Exercise goal » Exact repetition is required: reproduce every line of the data.
>>>>>
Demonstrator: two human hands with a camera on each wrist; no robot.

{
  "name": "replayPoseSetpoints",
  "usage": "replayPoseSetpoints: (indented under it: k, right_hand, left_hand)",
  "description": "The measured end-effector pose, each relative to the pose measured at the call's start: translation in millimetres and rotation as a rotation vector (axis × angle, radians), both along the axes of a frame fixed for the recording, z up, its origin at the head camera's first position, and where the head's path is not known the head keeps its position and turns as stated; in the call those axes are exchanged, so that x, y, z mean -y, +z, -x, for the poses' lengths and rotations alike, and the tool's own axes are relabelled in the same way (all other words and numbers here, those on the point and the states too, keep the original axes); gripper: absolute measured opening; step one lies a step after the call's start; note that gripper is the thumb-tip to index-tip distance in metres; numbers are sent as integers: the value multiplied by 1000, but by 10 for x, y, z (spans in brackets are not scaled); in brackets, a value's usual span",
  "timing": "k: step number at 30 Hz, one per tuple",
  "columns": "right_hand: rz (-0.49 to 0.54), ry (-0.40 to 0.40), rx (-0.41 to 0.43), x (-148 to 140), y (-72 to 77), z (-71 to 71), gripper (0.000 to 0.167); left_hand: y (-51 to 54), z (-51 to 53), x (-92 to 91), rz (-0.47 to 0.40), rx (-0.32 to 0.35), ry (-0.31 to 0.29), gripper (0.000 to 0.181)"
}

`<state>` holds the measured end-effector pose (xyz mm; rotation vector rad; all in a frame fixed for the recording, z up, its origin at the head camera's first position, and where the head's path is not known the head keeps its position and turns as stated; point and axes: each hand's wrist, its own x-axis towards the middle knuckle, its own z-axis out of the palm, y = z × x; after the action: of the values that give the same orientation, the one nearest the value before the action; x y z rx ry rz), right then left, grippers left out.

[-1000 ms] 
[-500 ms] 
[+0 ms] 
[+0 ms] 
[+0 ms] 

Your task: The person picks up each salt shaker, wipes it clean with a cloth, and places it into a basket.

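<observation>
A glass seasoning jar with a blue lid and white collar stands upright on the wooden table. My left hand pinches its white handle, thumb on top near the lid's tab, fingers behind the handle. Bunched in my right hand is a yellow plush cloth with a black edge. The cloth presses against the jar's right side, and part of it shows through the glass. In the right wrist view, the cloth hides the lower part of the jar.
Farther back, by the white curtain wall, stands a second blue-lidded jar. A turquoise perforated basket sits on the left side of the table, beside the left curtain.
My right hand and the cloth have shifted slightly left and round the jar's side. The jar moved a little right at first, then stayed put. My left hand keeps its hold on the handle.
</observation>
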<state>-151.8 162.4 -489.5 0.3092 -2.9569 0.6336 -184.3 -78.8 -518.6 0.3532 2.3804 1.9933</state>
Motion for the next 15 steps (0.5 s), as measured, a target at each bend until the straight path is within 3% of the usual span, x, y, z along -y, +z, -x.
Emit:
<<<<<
Your solution »
Demonstrator: two human hands with a camera on each wrist; no robot.

{
  "name": "replayPoseSetpoints",
  "usage": "replayPoseSetpoints: (indented under it: k, right_hand, left_hand)",
  "description": "The measured end-effector pose, each relative to the pose measured at the call's start: translation in millimetres and rotation as a rotation vector (axis × angle, radians), both along the axes of a frame fixed for the recording, z up, its origin at the head camera's first position, and where the head's path is not known the head keeps its position and turns as stated; in the call those axes are exchanged, so that x, y, z mean -y, +z, -x, for the poses' lengths and rotations alike, and the tool's own axes are relabelled in the same way (all other words and numbers here, those on the point and the states too, keep the original axes); gripper: absolute measured opening; step one lies a step after the call's start; note that gripper is the thumb-tip to index-tip distance in metres; numbers are sent as integers: the value multiplied by 1000, but by 10 for x, y, z (spans in brackets are not scaled); in brackets, a value's usual span",
  "timing": "k: step number at 30 Hz, one per tuple",
  "columns": "right_hand: rz (-0.49 to 0.54), ry (-0.40 to 0.40), rx (-0.41 to 0.43), x (-148 to 140), y (-72 to 77), z (-71 to 71), gripper (0.000 to 0.167); left_hand: y (-51 to 54), z (-51 to 53), x (-92 to 91), rz (-0.47 to 0.40), rx (-0.32 to 0.35), ry (-0.31 to 0.29), gripper (0.000 to 0.181)"
}

`<state>` holds the measured end-effector pose (xyz mm; rotation vector rad; all in a frame fixed for the recording, z up, its origin at the head camera's first position, and where the head's path is not known the head keeps its position and turns as stated; point and axes: each hand's wrist, its own x-axis towards the middle knuckle, its own z-axis out of the palm, y = z × x; after the action: of the values that give the same orientation, the one nearest the value before the action; x y z rx ry rz), right then left, grippers left out.

[-1000 ms] 
[-500 ms] 
[+0 ms] 
[+0 ms] 
[+0 ms] 

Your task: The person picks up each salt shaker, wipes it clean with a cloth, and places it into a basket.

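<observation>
A glass seasoning jar with a blue lid and white collar stands upright on the wooden table. My left hand pinches its white handle, thumb on top near the lid's tab, fingers behind the handle. Bunched in my right hand is a yellow plush cloth with a black edge. The cloth presses against the jar's right side, and part of it shows through the glass. In the right wrist view, the cloth hides the lower part of the jar.
Farther back, by the white curtain wall, stands a second blue-lidded jar. A turquoise perforated basket sits on the left side of the table, beside the left curtain.
My right hand and the cloth have shifted slightly left and round the jar's side. The jar moved a little right at first, then stayed put. My left hand keeps its hold on the handle.
</observation>
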<state>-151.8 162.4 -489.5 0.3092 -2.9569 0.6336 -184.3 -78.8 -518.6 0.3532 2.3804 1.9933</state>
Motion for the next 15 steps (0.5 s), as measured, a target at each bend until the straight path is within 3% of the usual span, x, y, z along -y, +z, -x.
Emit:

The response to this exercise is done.